(写真:加藤 康)

 世の中の感覚からすると東京のような大都市の方がスマホを使っていそうだから、大都市の方がスマホチケットを使うだろうという見方も分かります。でも、私の仮説は逆で、スマホチケットは地方から広がっていくと予想していました。なぜかといえば、地方の方がコアなファンの比率が高いからです。地方で人気のチームを応援するファンの方がチームやリーグの直販サイトでチケットを購入する可能性が高く、スマホチケットを使う比率が高いだろうと予想していました。でも、実際は違っていました。

 正直なところ、当初は根気強く数年かけてスマホチケットを普及させようと思っていたんですね。でも、予想よりも早かった。やはり昨シーズンの開幕戦が大きかったんだと思っています。開幕戦をテレビやネット配信、ソーシャルメディアで楽しみながら、そのままBリーグのアプリをスマホでダウンロードしてくれた人は相当いたはずです。開幕戦の時には、ヤフーの検索キーワードランキング上位のほとんどをバスケ関連が占めました。多くの人がテレビを見ながら、リアルタイムに検索したのでしょうね。

スマホでスポーツ中継を見る人が数百万人というのはすごい数字ですね、次世代の視聴モデルの入り口というか…。

葦原:ええ。すごいことだと思います。ソフトバンクさん、そしてスポナビライブさんには本当に感謝しております。どういう人がテレビを見て、どういう人がスマホで見ているのか。きちんと分析しなければと思っております。

逆に、昨シーズンを通して見つかった課題は。

葦原:大きいところでは、入場者数が前シーズン比で1.5倍とはいっても、もっと増えないといけないですよね。1試合平均で3000人弱というと、野球やサッカーよりは全然小さいですから。そこが大きな課題の1つです。

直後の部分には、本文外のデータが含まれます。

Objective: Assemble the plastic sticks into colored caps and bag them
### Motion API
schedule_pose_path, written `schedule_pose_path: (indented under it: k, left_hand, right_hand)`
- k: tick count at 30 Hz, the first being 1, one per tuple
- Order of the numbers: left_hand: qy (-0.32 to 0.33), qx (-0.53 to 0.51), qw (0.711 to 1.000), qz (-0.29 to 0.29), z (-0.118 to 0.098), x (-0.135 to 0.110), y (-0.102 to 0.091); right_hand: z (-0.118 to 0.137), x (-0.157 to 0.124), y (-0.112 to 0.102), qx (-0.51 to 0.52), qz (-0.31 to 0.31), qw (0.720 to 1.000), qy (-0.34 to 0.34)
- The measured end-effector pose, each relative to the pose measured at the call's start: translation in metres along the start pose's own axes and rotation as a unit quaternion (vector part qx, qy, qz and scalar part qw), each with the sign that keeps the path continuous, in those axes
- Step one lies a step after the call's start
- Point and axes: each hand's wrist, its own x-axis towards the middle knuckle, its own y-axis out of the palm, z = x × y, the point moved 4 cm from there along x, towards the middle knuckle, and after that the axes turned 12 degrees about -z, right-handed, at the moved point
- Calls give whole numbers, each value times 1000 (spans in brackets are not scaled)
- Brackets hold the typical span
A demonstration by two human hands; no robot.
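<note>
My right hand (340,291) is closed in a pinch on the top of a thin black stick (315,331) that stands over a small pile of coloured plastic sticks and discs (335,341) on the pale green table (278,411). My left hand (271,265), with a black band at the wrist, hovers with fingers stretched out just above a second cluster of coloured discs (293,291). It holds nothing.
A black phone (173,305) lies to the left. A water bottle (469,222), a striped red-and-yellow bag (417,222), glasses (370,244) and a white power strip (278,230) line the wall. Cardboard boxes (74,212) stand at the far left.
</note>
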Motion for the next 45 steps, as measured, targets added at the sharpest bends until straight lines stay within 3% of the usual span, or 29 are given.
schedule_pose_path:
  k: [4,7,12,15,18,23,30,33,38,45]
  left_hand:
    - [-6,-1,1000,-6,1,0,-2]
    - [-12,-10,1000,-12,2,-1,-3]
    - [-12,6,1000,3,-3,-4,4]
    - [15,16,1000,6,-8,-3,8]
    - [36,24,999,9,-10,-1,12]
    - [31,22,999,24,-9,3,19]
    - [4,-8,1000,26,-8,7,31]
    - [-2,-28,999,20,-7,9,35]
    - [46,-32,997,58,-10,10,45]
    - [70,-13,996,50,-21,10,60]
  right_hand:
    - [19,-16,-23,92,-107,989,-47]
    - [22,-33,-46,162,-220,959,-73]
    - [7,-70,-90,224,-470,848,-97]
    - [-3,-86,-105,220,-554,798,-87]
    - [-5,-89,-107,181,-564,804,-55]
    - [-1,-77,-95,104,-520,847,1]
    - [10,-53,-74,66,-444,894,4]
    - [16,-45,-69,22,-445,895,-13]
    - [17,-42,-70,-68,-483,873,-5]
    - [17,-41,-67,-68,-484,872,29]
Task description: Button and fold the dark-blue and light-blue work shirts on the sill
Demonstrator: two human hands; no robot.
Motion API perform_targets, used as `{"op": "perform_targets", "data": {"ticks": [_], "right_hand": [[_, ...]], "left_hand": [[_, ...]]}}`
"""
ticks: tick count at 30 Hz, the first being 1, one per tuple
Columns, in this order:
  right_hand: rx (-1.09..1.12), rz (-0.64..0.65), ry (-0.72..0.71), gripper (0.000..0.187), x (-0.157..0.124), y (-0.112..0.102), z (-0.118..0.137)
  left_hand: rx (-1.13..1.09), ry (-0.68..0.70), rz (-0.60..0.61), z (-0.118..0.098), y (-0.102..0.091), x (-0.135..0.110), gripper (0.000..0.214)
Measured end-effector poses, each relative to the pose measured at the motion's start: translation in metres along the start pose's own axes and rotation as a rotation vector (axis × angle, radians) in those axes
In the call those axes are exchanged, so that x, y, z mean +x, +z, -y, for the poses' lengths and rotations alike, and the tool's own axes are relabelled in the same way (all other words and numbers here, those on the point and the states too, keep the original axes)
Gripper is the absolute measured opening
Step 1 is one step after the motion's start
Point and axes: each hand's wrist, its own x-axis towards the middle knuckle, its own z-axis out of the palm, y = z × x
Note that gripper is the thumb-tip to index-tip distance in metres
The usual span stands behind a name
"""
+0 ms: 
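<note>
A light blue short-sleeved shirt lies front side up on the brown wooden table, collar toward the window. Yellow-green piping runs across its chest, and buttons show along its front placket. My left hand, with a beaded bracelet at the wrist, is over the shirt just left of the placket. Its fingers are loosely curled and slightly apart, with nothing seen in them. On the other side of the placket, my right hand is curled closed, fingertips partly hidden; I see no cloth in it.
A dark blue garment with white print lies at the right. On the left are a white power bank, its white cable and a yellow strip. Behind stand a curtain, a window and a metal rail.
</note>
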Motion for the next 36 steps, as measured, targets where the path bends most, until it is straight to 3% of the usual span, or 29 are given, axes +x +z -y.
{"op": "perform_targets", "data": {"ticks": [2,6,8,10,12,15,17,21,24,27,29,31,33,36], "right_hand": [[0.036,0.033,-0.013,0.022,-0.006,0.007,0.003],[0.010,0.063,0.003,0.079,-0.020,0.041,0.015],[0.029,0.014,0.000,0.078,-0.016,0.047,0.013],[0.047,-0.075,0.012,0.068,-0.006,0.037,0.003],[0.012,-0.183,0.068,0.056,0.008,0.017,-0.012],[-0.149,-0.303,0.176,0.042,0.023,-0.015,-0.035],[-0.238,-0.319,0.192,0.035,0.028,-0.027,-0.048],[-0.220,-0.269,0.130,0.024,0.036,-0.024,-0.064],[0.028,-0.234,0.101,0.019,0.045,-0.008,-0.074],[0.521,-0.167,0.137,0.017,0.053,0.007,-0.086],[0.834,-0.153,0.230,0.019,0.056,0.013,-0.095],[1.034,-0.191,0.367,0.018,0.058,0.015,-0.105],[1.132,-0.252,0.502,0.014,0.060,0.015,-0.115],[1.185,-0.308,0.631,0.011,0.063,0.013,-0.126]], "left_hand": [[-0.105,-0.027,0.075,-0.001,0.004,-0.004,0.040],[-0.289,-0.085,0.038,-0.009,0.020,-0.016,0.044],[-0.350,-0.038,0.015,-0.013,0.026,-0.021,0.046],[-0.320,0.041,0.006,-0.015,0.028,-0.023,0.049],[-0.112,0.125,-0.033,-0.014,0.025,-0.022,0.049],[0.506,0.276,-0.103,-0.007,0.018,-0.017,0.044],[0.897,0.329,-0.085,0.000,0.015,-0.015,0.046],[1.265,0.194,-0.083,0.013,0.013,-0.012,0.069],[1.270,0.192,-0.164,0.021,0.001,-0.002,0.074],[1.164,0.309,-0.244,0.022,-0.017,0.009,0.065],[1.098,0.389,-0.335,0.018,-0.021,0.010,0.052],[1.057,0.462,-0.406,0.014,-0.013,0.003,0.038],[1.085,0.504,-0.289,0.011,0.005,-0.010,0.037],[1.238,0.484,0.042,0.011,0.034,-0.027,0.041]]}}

入場者数は、どのくらいを初年度のターゲットにしていたのでしょうか。

葦原:年間170万人を目標にしていました。その意味では目標をクリアしたことになります。開幕効果で当初は増えると思ってはいましたが、シーズンを通して予想以上に伸びました。

 ただ、正直なところ、B1でもすごく伸びたチームもあれば、前シーズンとあまり変わらないチームもあります。入場者数が伸びていない苦しいチームをどのようにサポートしていくかについては、今後の課題です。

 チームの経営課題、マーケティングの課題をリーグ側から明確に提示することが重要になってくると思います。「これをやったら、絶対に成功します」という万能薬はありません。やはり個別に課題があるんです。例えば、販売促進策が弱いことが課題なのか、もしくは、そもそもファンの会員数が少ないことが課題なのか、チームやリーグが認知されていないのが問題なのか。それぞれの課題によって打ち手が変わると思っています。

 野球やサッカーではあまりやっていないと思いますが、Bリーグではチームごとの数字を個別に分析して、「あなたのチームは今、ここが問題だと思います。だから、こういう打ち手を考えましょう」ということを提示しています。その取り組みをさらに洗練していかなければなりません。